In September 2011, the Russians conducted their largest military exercise off Kamchatka after the end of the Cold War — with 50 ships and 50 aircraft — to maintain the defense of their continental shelf area. One never knows when the Japanese or the Canadians are going to attack. It is curious that Russian exercises of this sort pass with little or no comment overseas, but the Japanese dispatch of an airplane to observe Chinese provocations is the signal for Western academics to write papers calling for the joint peaceful development of resources.

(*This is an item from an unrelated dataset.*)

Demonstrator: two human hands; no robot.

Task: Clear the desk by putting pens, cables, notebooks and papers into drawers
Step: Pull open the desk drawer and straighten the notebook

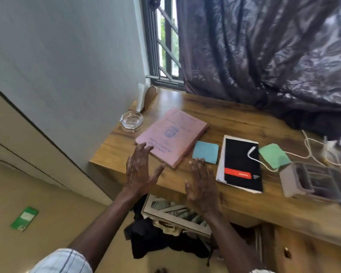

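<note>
The desk stretches ahead of both my hands, and nothing on it is put away yet. My left hand and right hand are both spread flat, fingers straight, holding nothing.

The pink notebook lies just beyond my left fingertips, its near corner under them; I cannot tell whether I am touching it. The black notebook is off to the right of my right hand, close to the desk's front edge. A blue pad sits just past my right fingertips, and a green pad lies further right. A white cable runs across the black notebook's cover to the green pad.

If I lift the black notebook without first freeing that cable, I judge it would drag the cable and perhaps the green pad off the desk. The glass ashtray, beyond my left hand near the desk's edge, could be knocked off if I swing the pink notebook carelessly.
</note>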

In early December 2010, Russian maritime patrol and anti-submarine aircraft flew directly above a joint U.S.-Japanese military drill. The main sea drill continued, but the air drill was halted to prevent the exposure of any tactics.
Though it is natural to observe military drills of neighboring countries, the Russians chose to be obnoxious in their observation and their justification afterwards. Said fleet spokesman Roman Markov:
“The area is our zone of responsibility. The airplanes carried out a planned flight in an area of the Russian Pacific Fleet’s regular activity.”

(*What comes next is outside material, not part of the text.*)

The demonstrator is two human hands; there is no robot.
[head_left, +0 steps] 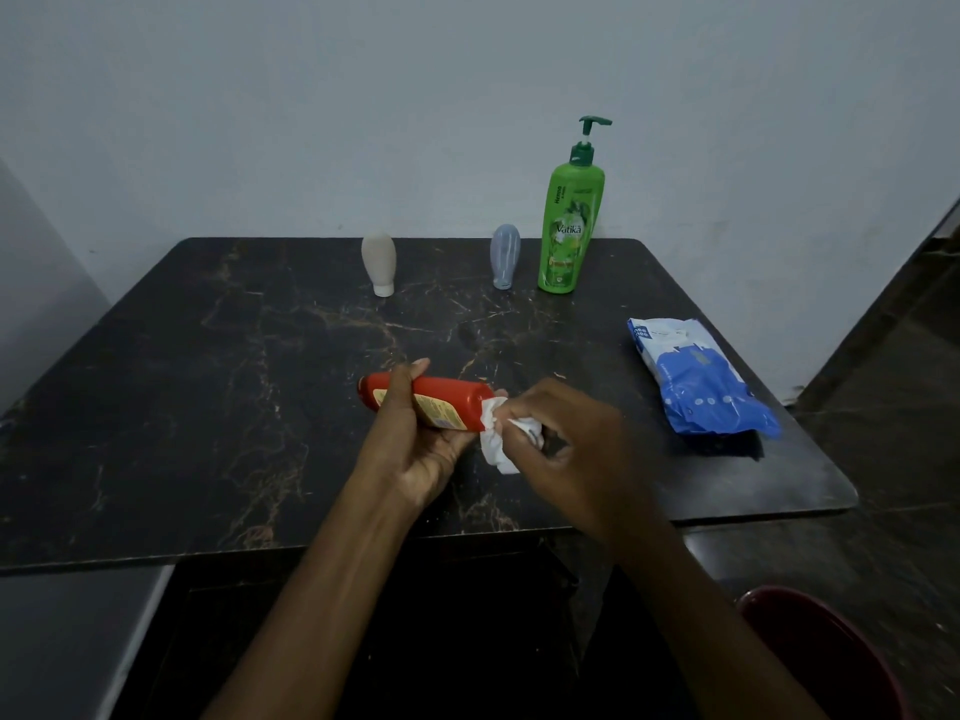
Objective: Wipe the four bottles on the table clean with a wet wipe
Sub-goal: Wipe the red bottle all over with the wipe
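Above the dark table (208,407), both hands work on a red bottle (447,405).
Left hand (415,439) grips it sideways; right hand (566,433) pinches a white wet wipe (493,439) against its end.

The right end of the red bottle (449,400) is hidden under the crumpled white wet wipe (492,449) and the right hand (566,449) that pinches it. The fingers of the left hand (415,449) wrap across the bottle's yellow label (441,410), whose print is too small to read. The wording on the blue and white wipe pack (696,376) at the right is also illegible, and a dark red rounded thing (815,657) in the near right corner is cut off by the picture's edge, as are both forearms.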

That was a month after Russian President Dmitry Medvedev made the first visit of a Russian/Soviet head of state to the islands since they became Russian territory. Previous leaders had refrained from doing so to avoid antagonizing the Japanese, but discretion in bilateral relations is no longer a priority. A more recent visitor was Nikolai Patrushev, former director of the FSB (the new KGB) and secretary of the Security Council of Russia. This visit, also seen as out of the ordinary, was ostensibly to check on border security and economic development. These two men were followed by the first deputy premier, the regional development minister, and the defense minister.
One reason cited for Mr. Medvedev’s visit was to boost his image of strength before elections. That is standard operating procedure for the countries of East Asia — if the national government’s popularity needs a tonic, bash the Japanese. That’s been the drink of choice of Chinese and South Koreans for more than 60 years.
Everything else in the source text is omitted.